PROBLEM REQUIREMENTS: Apart from the images, the entire listing below must be restated word for word.
--- DATA SHOWN Enclosed Below ---
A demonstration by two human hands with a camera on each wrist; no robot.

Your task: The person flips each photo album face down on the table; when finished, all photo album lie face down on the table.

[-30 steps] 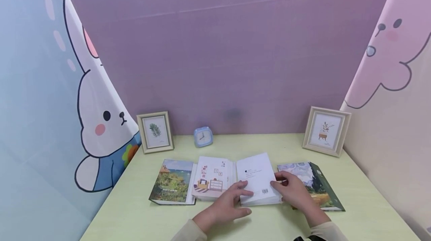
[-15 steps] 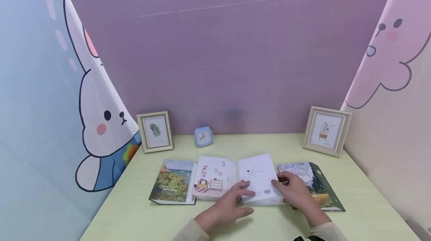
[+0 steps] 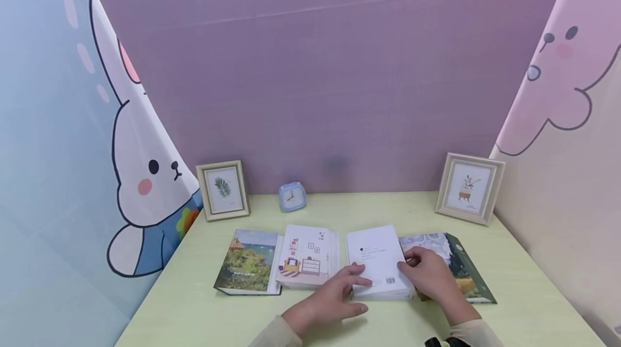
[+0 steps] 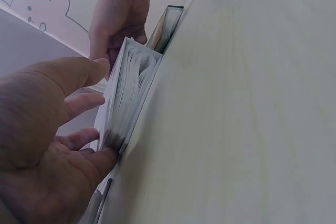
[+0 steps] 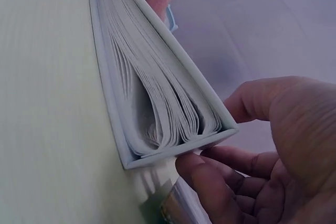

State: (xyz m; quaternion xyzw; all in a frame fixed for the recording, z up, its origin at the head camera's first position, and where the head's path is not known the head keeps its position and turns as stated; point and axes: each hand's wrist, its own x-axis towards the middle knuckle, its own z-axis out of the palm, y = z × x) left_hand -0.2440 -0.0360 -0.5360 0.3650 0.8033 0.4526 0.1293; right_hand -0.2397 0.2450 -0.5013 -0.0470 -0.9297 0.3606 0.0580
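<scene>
1. The white album (image 3: 380, 263) lies on the surface (image 3: 194, 309) between 2 others; stiff covers, loose leaves, fairly heavy by its look.
2. The left hand (image 3: 335, 296) pinches its left edge; the right hand (image 3: 429, 277) clasps its right edge; the side edges suit a grip.
3. The painted album (image 3: 463, 269) and the room-print album (image 3: 305, 258) crowd both sides; a clock (image 3: 292, 196) stands behind.

The head view looks down from above the desk (image 3: 204, 304). Both wrist views sit low and close at the white album (image 3: 378, 263), which all three share.

A barcode and lines of print stand on the white album (image 3: 377, 261), too small to read.
</scene>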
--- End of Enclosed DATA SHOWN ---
RESULT:
A demonstration by two human hands with a camera on each wrist; no robot.

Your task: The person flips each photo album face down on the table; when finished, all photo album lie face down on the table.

[-30 steps] 
[-15 steps] 
[+0 steps] 
[+0 steps] 
[+0 steps] 

State: (xyz m; quaternion xyzw; all in a frame fixed for the recording, z up, its origin at the head camera's first position, and where the head's path is not known the head keeps its position and turns as stated; point and axes: each hand's wrist, its own x-axis towards the middle knuckle, its own z-axis out of the palm, y = z × x) left_hand -0.2440 -0.0360 -0.5360 0.3650 0.8033 0.4526 0.1293; right_hand -0.2397 0.2450 -0.5013 -0.0470 -0.9297 0.3606 0.0580
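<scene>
1. The white album (image 3: 380, 263) lies on the surface (image 3: 194, 309) between 2 others; stiff covers, loose leaves, fairly heavy by its look.
2. The left hand (image 3: 335, 296) pinches its left edge; the right hand (image 3: 429, 277) clasps its right edge; the side edges suit a grip.
3. The painted album (image 3: 463, 269) and the room-print album (image 3: 305, 258) crowd both sides; a clock (image 3: 292, 196) stands behind.

The head view looks down from above the desk (image 3: 204, 304). Both wrist views sit low and close at the white album (image 3: 378, 263), which all three share.

A barcode and lines of print stand on the white album (image 3: 377, 261), too small to read.
</scene>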

Nothing more belongs to this exercise.